When I was chairing the Public Services Committee, particularly during Covid, I got to know National Voices, a charity that works essentially with people with long-term conditions, often more than one; and these are the people that an integrated care system should be measured against. I want to go back to what National Voices said when it worked with the patients it was seeking to represent about what they wanted from what we call an integrated system but what it calls a person-centred, co-ordinated care system. We have different definitions, and we like the sort of rhetoric of integration, but we must never forget what the real purpose of it is, because creating care that is co-ordinated around the needs of the individual, rather than the requirements of the health and social care organisations, seems as far away today as it has ever been.
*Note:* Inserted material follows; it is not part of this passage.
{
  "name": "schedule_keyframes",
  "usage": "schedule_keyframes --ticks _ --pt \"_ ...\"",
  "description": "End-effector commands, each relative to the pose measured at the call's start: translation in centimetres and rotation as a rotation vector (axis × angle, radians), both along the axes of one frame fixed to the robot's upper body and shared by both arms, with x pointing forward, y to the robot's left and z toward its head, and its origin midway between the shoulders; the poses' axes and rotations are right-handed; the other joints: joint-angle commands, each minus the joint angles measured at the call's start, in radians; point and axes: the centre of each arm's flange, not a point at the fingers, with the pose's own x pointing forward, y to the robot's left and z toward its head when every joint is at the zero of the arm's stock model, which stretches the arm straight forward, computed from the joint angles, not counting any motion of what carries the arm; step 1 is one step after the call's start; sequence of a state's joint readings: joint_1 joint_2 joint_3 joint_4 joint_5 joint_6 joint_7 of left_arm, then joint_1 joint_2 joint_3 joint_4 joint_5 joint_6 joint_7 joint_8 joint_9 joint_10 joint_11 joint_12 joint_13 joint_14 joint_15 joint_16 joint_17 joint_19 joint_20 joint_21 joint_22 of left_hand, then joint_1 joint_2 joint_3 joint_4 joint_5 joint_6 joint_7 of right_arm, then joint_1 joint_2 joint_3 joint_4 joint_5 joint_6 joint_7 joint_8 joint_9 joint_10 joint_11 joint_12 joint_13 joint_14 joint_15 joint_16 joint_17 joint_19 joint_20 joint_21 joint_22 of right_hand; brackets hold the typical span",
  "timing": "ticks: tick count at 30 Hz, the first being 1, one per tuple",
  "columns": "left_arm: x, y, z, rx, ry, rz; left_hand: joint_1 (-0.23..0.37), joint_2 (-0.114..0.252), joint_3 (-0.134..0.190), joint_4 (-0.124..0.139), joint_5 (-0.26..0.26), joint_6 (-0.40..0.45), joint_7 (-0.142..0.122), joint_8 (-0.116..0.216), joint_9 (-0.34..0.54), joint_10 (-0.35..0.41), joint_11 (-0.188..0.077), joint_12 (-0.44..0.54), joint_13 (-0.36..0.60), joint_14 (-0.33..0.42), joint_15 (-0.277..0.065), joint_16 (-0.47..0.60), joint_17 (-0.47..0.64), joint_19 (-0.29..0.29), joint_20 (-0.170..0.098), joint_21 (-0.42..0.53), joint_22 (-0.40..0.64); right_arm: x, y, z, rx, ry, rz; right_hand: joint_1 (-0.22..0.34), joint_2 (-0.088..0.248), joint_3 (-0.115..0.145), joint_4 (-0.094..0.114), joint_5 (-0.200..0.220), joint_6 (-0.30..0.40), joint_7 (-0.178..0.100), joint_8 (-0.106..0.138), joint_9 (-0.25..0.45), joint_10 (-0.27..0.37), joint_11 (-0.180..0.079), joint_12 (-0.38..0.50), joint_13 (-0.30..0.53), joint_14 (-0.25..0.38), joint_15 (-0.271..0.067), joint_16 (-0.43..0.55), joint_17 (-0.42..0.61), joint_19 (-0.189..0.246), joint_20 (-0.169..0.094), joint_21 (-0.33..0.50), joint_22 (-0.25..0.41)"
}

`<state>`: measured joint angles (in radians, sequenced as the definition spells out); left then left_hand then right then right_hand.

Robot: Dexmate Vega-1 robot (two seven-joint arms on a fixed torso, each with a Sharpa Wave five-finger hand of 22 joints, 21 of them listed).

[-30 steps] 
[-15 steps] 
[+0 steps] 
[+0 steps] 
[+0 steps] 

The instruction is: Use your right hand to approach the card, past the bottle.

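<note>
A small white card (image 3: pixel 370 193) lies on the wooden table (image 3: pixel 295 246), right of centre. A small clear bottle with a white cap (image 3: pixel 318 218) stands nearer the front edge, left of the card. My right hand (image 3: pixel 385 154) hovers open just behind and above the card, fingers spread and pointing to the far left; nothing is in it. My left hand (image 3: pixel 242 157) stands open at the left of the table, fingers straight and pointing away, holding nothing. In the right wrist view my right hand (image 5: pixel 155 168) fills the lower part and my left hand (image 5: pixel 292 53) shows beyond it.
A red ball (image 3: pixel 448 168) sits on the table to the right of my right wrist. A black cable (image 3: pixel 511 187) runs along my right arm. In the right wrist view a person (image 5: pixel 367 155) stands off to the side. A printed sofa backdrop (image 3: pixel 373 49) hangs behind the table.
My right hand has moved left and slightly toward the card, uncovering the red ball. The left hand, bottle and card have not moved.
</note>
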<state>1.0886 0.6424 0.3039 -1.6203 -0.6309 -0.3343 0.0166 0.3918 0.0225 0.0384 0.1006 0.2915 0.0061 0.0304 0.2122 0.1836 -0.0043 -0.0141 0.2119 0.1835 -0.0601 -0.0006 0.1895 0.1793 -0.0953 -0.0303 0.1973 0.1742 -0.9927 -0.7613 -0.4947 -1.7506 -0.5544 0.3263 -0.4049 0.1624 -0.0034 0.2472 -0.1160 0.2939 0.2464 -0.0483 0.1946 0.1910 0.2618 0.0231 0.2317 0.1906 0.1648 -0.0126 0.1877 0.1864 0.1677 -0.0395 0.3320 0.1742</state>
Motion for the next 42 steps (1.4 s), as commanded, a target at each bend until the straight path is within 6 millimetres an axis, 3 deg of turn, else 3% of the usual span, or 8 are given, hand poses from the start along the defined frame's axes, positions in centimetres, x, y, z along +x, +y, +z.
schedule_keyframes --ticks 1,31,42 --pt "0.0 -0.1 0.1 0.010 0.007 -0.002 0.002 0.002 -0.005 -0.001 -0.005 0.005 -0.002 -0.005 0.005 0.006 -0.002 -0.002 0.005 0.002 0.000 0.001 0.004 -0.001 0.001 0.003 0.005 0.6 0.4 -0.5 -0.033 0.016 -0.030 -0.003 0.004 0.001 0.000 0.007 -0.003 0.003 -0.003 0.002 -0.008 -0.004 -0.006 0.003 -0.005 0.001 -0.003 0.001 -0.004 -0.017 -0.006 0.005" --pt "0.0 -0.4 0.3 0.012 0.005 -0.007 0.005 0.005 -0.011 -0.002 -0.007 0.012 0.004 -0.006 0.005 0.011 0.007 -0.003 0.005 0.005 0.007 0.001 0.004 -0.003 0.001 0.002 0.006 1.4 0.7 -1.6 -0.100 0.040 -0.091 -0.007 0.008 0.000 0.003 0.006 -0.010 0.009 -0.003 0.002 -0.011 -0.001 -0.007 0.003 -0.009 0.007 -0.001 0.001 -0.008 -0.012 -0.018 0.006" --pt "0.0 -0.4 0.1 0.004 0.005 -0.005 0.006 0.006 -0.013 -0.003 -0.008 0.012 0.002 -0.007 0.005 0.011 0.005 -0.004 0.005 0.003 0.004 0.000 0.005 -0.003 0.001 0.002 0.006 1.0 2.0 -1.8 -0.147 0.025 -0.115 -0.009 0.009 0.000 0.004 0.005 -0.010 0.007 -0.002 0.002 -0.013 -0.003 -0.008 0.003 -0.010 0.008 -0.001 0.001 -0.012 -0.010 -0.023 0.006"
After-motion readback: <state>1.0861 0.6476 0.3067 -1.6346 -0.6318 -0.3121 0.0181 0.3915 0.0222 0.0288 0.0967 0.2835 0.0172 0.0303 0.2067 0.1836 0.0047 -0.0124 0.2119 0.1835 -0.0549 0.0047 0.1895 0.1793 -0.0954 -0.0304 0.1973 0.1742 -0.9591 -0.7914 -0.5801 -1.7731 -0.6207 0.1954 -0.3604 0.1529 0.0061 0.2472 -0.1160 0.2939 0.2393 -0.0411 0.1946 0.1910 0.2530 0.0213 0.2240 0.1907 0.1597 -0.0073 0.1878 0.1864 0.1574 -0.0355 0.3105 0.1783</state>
National Voices asked patients what they wanted from the system—and I shall give noble Lords some quotes. They said:

“My care is planned with people who work together to understand me and my carer(s), put me in control, co-ordinate and deliver services to achieve my best outcomes”.
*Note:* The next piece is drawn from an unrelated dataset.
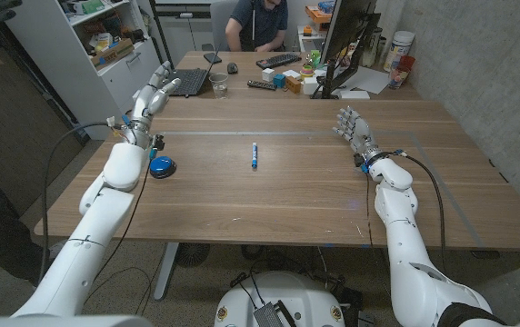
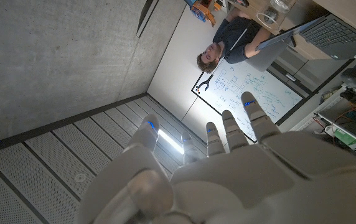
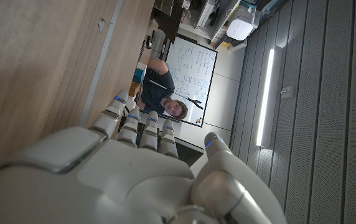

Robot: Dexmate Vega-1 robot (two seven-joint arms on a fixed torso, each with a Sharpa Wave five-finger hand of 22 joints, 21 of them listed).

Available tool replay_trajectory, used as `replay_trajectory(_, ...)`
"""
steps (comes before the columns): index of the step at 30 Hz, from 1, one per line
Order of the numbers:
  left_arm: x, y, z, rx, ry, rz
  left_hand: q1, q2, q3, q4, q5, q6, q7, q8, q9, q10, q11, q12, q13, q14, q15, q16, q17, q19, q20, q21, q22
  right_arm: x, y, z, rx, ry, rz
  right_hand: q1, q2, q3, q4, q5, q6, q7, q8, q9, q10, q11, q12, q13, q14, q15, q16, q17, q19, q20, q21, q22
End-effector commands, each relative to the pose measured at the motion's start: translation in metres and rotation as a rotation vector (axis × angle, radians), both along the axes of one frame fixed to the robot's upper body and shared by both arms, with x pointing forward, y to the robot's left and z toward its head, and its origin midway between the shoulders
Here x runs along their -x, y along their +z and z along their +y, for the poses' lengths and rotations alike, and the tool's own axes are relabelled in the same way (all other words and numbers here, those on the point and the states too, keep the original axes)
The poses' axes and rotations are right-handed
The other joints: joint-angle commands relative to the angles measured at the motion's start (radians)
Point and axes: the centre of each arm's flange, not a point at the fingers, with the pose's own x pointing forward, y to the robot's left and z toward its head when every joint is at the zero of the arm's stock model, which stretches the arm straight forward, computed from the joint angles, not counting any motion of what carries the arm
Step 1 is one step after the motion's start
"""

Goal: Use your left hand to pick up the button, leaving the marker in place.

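A wooden bench (image 1: pixel 269 195) seen from above, with two white robot arms reaching in from the near corners. On the left side, the left hand (image 1: pixel 151 95) is raised above the bench's far left part, fingers spread wide and holding nothing; from its wrist camera the fingers (image 2: pixel 228 127) point up toward a ceiling and a whiteboard. Just beside the left forearm, near the left edge of the bench, lies one round blue button (image 1: pixel 161 167) on a dark base, apart from the hand. Near the middle of the bench lies one blue marker (image 1: pixel 254 155), its length running away from the robot, well apart from the button. On the right side, the right hand (image 1: pixel 353 128) stands over the bench with its fingers apart and nothing in them. Beyond the bench's far edge sit one open laptop (image 1: pixel 187 82), one clear glass (image 1: pixel 218 84), and one person (image 1: pixel 258 23) seated at a cluttered desk.
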Motion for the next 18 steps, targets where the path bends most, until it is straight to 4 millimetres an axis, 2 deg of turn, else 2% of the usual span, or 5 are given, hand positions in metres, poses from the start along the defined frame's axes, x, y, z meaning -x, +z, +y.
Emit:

I do not think that that is an outlandish demand. However, it recognises that, while we may be trying to patch together different services and feel that we have succeeded when two organisations say that they are talking to each other, the end product of integration for service users is an outcome whereby they feel more in control of what is going on. The outcome of all this co-ordination means that they and their carers understand what they need to do to keep improving and help make things happen. They said that they wanted to be able to say:

“I was supported to set and achieve my own goals. Taken together, my care and support helped me live the life I want to the best of my ability. I was in control of planning my care and support. I could decide the kind of support I needed and how to receive it”.


I am afraid that we are still a long way away from getting professionals to talk to each other about the whole person they are meant to be helping. Even when we get to that, unless that collective voice of professionals puts the service user in control, we will not really get the outcomes that we need. How do service users want communication to take place? Again, they have some simple wishes. They always want to be

“kept informed about what the next steps would be”.

They want to be sure that “the professionals involved” have “talked to each other”, so that they can see that they have “worked as a team”. They want to be able to say:

“I had one first point of contact. They understood both me and my condition(s). I could go to them with questions at any time. That person helped me to get other services and help, and to put everything together”.


People with different needs know that they need different expertise, and they welcome that expertise—but first they want to know first that the professionals will talk to each other and that someone will put everything together.

These statements—and I could go on—are straightforward and moderate wishes. As I understand it, integration has been in the last three NHS plans. There was even an integration White Paper two years ago yet, last year, with all the new structure that the Government say we must wait to see, NHS England and the DHSC issued contradictory instructions to ICBs, ICSs and trusts. That means that, if they take any notice, they will revert to working in silos. We have to move away from the rhetoric and get on with delivering what patients need, when they need it and in the place they need it.